Your objective: Line by line, restate the material word for word, omitting any image.

# # # # #

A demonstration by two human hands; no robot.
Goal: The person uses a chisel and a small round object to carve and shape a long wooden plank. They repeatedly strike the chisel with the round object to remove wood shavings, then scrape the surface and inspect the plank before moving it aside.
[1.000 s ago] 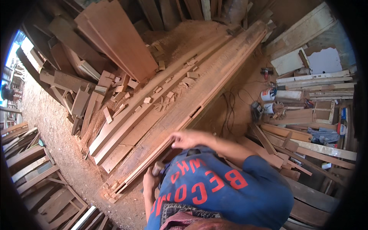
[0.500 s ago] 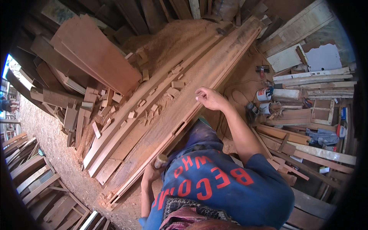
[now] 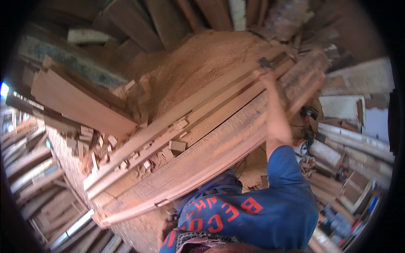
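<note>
My right arm is stretched far over the plank workbench (image 3: pixel 219 147), which bears long pale timber lengths (image 3: pixel 230 95) and small offcut blocks. My right hand (image 3: pixel 263 76) is at the far end, beside a small dark tool (image 3: pixel 265 63); blur hides whether its fingers grip it. Low at the near edge, my left hand (image 3: pixel 163 230) is mostly hidden beside my blue shirt, around a round wooden tool, perhaps a mallet (image 3: pixel 171 215).
Wide boards (image 3: pixel 80 101) and offcuts stand left of the bench. Sawdust (image 3: pixel 198 50) lies heaped beyond it. Stacked timber (image 3: pixel 333 139), paint cans (image 3: pixel 300 147) and scraps crowd the right, with more lumber (image 3: pixel 29 168) at the left.
My right hand has moved from the near edge, past the middle, up to the far end beside the dark tool. My body leans forward; my left hand stays low with the wooden tool.
</note>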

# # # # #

Written response:
A demonstration by two human hands; no robot.
Goal: The person uses a chisel and a small round object to carve and shape a long wooden plank. They repeatedly strike the chisel with the round object to remove wood shavings, then scrape the surface and inspect the plank before moving it aside.
[1.000 s ago] 
[0.500 s ago] 
[now] 
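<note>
My right arm is stretched far over the plank workbench (image 3: pixel 219 147), which bears long pale timber lengths (image 3: pixel 230 95) and small offcut blocks. My right hand (image 3: pixel 263 76) is at the far end, beside a small dark tool (image 3: pixel 265 63); blur hides whether its fingers grip it. Low at the near edge, my left hand (image 3: pixel 163 230) is mostly hidden beside my blue shirt, around a round wooden tool, perhaps a mallet (image 3: pixel 171 215).
Wide boards (image 3: pixel 80 101) and offcuts stand left of the bench. Sawdust (image 3: pixel 198 50) lies heaped beyond it. Stacked timber (image 3: pixel 333 139), paint cans (image 3: pixel 300 147) and scraps crowd the right, with more lumber (image 3: pixel 29 168) at the left.
My right hand has moved from the near edge, past the middle, up to the far end beside the dark tool. My body leans forward; my left hand stays low with the wooden tool.
</note>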

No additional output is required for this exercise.